--- Work to be completed ---
Search the material for the word "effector" and report each line where it turns up.
--- Data segment Enclosed Below ---
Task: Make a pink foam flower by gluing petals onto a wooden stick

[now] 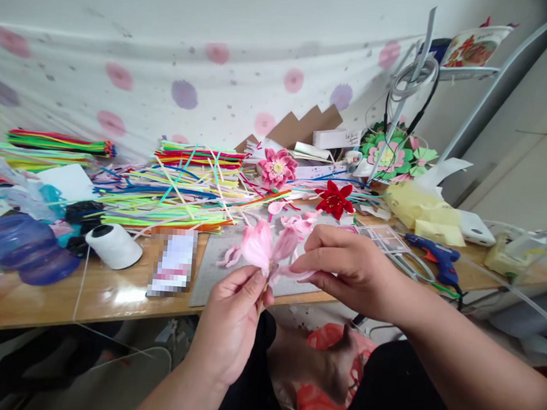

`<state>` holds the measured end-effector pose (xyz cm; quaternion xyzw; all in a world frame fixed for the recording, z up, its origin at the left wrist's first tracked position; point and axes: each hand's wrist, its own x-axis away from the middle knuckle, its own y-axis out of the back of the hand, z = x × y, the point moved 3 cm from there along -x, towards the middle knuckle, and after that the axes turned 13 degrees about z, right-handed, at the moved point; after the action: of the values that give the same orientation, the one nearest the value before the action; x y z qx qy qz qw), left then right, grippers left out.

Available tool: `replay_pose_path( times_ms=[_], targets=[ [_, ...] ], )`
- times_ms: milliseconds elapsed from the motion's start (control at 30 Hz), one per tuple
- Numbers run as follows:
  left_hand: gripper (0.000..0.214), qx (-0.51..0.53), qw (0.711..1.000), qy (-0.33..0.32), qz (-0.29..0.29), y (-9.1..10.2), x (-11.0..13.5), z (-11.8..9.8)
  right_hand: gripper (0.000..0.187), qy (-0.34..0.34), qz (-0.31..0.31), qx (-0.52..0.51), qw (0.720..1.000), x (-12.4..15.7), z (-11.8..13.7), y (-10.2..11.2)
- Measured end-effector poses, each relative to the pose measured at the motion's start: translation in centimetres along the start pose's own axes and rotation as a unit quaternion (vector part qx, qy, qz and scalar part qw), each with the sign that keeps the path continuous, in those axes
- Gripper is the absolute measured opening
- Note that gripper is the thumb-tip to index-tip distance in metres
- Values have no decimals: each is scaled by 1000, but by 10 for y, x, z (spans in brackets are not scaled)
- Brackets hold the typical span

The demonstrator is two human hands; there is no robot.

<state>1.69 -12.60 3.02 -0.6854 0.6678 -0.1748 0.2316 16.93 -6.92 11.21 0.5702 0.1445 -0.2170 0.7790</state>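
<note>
The left hand (235, 321) has its grip closed on the stem (261, 303) of a pink flower (256, 244) at the counter's (51, 308) front edge; the right hand (344, 266) pinches a pink petal (299, 274) beside it. A blue glue gun (445, 261) lies toward the counter's right edge

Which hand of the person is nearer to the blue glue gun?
The right hand. It pinches a pink petal, left of the glue gun in view. The left hand is farther left, holding a pink flower.
</note>
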Motion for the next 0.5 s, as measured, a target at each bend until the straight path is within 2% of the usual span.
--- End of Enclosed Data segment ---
--- Answer space ---
`<state>` holds the measured end-effector pose (xyz cm; quaternion xyzw; all in a world frame fixed for the recording, z up, its origin at the left wrist's first tracked position; point and axes: each hand's wrist, its own x-axis away from the middle knuckle, its own y-axis out of the back of the hand, z = x × y, the point moved 3 cm from there along -x, towards the middle knuckle, and after that the axes turned 13 degrees about z, right-handed, at the moved point; after the action: of the values that give the same orientation, the one nearest the value before the action; x y z qx qy qz qw), left then right, grippers left out.
- Measured end-effector poses, each relative to the pose measured at the motion's start: translation in centimetres along the start pose's own axes and rotation as a unit quaternion (vector part qx, qy, qz and scalar part qw), each with the sign that keeps the path continuous, in those axes

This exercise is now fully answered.